ENTRIES SHOWN below:
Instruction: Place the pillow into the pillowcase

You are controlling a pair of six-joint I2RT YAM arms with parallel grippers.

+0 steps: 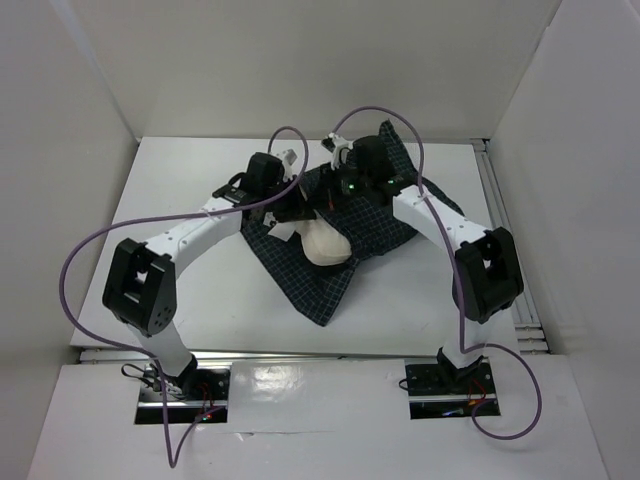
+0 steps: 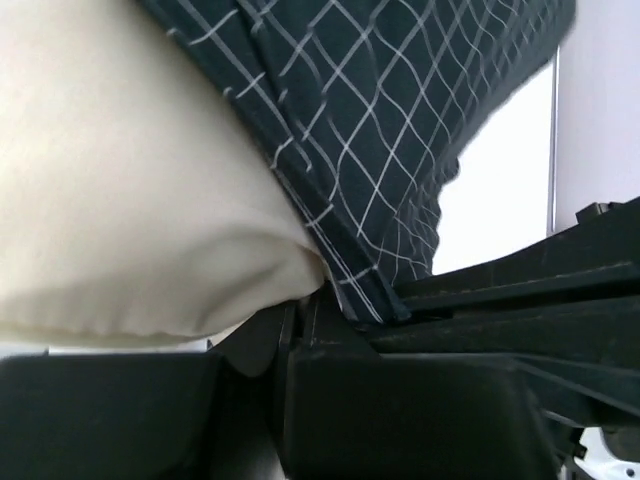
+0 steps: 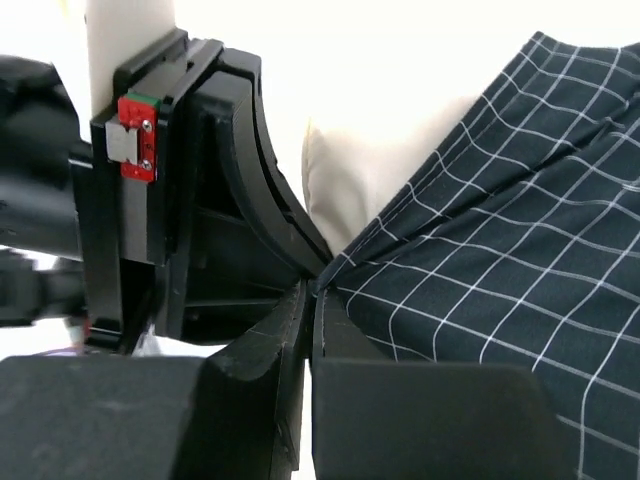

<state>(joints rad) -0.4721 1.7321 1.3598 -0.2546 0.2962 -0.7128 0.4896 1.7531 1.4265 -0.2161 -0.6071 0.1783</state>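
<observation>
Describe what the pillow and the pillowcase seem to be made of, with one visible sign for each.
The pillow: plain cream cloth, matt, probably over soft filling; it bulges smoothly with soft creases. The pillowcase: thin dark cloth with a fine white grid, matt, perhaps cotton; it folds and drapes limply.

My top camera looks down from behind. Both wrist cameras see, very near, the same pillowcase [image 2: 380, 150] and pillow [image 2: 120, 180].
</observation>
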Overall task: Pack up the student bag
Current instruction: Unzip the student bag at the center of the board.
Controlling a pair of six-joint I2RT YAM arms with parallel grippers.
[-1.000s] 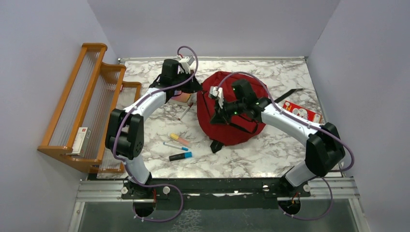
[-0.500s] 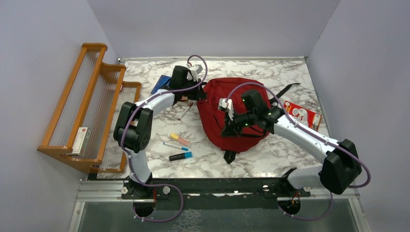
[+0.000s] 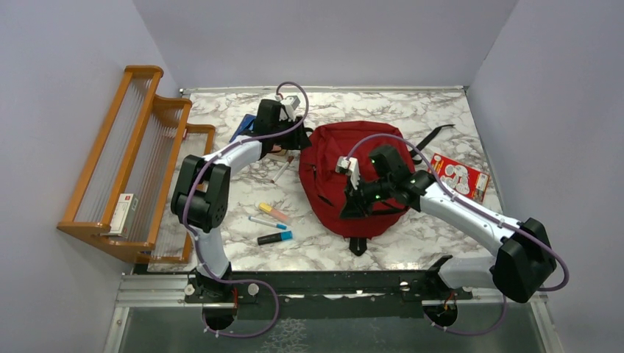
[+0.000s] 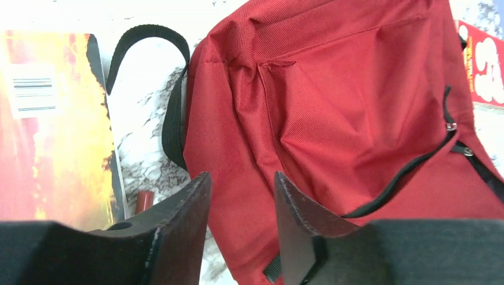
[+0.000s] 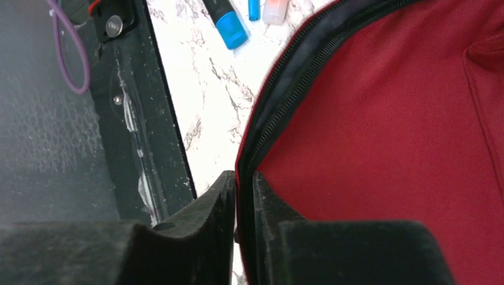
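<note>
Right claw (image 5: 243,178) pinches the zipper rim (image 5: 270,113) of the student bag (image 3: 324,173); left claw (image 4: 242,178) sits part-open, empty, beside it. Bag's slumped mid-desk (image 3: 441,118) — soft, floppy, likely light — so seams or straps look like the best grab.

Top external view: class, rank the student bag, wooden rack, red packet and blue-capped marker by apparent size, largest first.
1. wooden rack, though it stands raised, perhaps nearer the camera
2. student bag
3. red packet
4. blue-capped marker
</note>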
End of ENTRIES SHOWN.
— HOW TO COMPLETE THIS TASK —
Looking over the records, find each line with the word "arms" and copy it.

— RESPONSE TO THIS TASK —
You are controlling a pair of six-joint I2RT YAM arms with parallel grippers.
Controlling a pair of six-joint I2RT YAM arms with parallel grippers.

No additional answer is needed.